Andrew P. MacWilliams is a retired American sportscaster who worked primarily in Cincinnati.

==Early life==
MacWilliams was born in Albany, New York and graduated from The Albany Academy. He got his start in broadcasting at Williams College, where he called baseball games and hosted a sports show. He transferred to Syracuse University, where he anchored sports and news programs on the campus station. During his senior year, MacWilliams was the play-by-play announcer for the Syracuse Blazers of the Eastern Hockey League.

==Career==
After graduating, MacWilliams became the public relations director and radio announcer for the Jacksonville Barons of the American Hockey League.

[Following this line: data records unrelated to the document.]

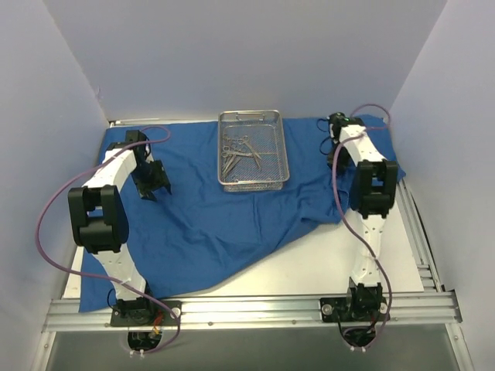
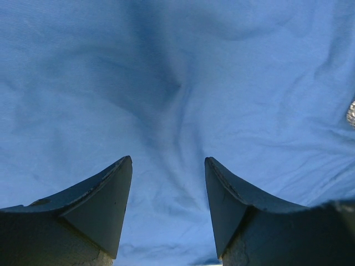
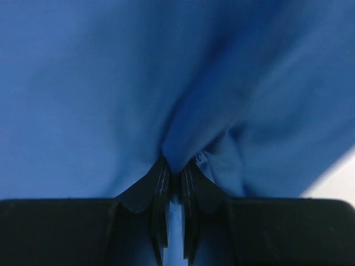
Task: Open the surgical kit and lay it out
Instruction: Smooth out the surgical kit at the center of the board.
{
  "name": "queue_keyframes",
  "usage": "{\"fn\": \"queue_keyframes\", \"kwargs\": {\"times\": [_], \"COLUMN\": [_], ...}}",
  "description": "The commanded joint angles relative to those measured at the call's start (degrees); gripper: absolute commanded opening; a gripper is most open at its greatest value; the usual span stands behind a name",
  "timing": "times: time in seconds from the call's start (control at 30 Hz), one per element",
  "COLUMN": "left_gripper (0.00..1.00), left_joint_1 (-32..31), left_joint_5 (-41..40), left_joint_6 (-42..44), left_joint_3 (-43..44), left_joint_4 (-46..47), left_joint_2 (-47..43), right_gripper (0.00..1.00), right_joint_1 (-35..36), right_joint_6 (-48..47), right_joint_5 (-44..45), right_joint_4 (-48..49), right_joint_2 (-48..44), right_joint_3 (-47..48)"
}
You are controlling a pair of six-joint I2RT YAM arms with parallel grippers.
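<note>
Looking down at a white tabletop (image 1: pixel 332 267), mostly covered by a rumpled royal-blue cloth wrap (image 1: pixel 209 216), spread open, near-right corner of the table bare. Sitting on the cloth toward the far middle: a shallow rectangular silver wire-mesh tray (image 1: pixel 254 186), with a loose pile of thin silver scissor-handled instruments (image 1: pixel 240 151) inside. Then the left gripper (image 2: pixel 168 160), jaws apart, holding nothing, over the cloth left of the tray. And the right gripper (image 3: pixel 176 166) over at the cloth's far-right part, pinched closed on a fold of blue fabric.
</note>
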Motion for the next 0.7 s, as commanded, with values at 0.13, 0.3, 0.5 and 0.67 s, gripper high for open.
{"fn": "queue_keyframes", "kwargs": {"times": [0.13,0.3,0.5,0.67], "left_gripper": [0.64,0.64,0.64,0.64], "left_joint_1": [0.79,0.88,0.88,0.79], "left_joint_5": [-0.96,-1.23,-1.67,-0.88], "left_joint_6": [0.99,1.34,1.69,1.52], "left_joint_3": [1.99,2.08,2.96,2.52], "left_joint_4": [-1.59,-2.38,-3.35,-3.00], "left_joint_2": [-1.68,-1.77,-2.12,-2.39], "right_gripper": [0.06,0.29,0.56,0.57], "right_joint_1": [3.44,3.00,1.42,-4.20], "right_joint_6": [-1.42,-5.29,-5.39,-5.29], "right_joint_5": [-6.09,-11.10,-8.91,-11.98], "right_joint_4": [1.98,4.12,3.49,5.26], "right_joint_2": [3.08,5.45,-5.24,-21.95], "right_joint_3": [11.86,14.58,-0.74,-17.39]}}
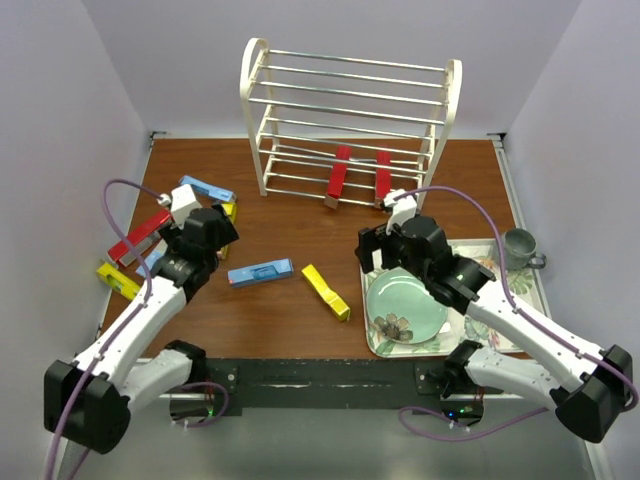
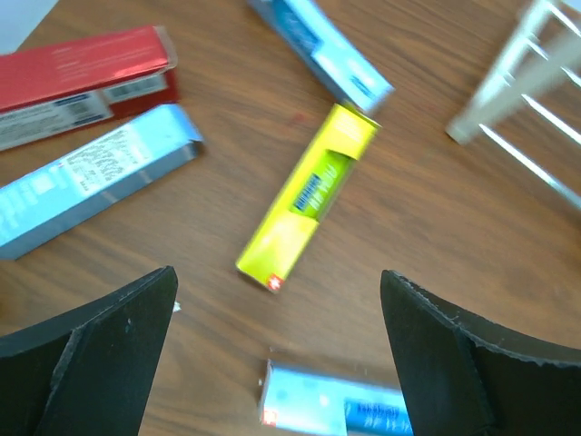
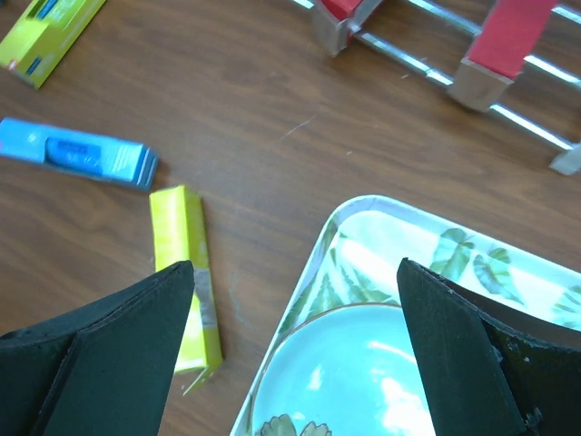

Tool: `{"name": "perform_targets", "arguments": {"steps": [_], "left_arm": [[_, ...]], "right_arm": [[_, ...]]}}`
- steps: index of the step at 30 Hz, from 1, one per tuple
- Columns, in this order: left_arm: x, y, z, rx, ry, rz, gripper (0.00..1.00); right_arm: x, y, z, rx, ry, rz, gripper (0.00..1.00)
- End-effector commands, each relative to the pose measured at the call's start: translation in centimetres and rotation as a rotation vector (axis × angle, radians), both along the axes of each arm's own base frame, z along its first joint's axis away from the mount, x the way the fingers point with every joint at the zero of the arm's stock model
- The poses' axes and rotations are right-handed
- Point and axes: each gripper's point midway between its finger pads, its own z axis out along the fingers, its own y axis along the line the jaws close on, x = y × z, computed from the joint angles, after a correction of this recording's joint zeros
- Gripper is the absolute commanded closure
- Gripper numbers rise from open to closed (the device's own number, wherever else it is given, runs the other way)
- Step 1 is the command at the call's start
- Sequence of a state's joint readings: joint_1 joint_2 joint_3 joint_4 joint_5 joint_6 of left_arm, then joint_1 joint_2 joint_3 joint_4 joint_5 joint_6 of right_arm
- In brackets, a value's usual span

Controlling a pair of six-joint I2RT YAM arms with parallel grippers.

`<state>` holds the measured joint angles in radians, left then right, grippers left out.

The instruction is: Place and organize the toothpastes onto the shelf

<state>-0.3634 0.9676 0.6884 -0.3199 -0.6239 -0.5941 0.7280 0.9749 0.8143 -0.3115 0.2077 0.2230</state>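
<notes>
I am holding my left end effector [image 2: 277,331] spread and empty above a slim yellow toothpaste box [image 2: 304,204] lying flat on the surface front-left of the shelf [image 1: 253,110], likely lining up a pick, while my right end effector [image 3: 295,359], also spread, is hovering before the shelf's two red boxes [image 1: 340,172].

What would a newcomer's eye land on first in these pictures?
The tall white shelf at the far edge of the table, with two red toothpastes resting on its lower rungs. Next, the bright yellow, blue and red boxes strewn at the left, and the floral tray holding a pale green plate at the right.
</notes>
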Motion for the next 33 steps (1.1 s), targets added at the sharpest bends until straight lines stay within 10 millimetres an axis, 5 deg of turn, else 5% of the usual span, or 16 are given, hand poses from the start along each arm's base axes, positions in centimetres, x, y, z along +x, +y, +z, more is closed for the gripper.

He returned to Syracuse in 1974 when the Barons relocated and became the Syracuse Eagles. In 1975, he became the play-by-play announcer for the Cincinnati Stingers of the World Hockey Association. In 1978, MacWilliams became the radio and television announcer for the Chicago Blackhawks of the National Hockey League. While in Chicago, MacWilliams began suffering from a throat condition (spasmodic dysphonia), which led to his color commentator filling-in for him on multiple occasions. He was replaced in 1980 by Pat Foley and returned to Cincinnati to work for WLW. In addition to being the station's sports director, MacWilliams was also the play-by-play announcer for Xavier Musketeers men's basketball (1983–97) and the Cincinnati Reds (1987) and color commentator for Cincinnati Bengals (1981) and Cincinnati Cyclones (1994-95). He was fired by the station in 1997 due to issues with his voice caused by his spasmodic dysphonia.

Since leaving WLW, MacWillams has worked as a financial consultant with Citigroup's Smith Barney group and called high school football games in Cincinnati.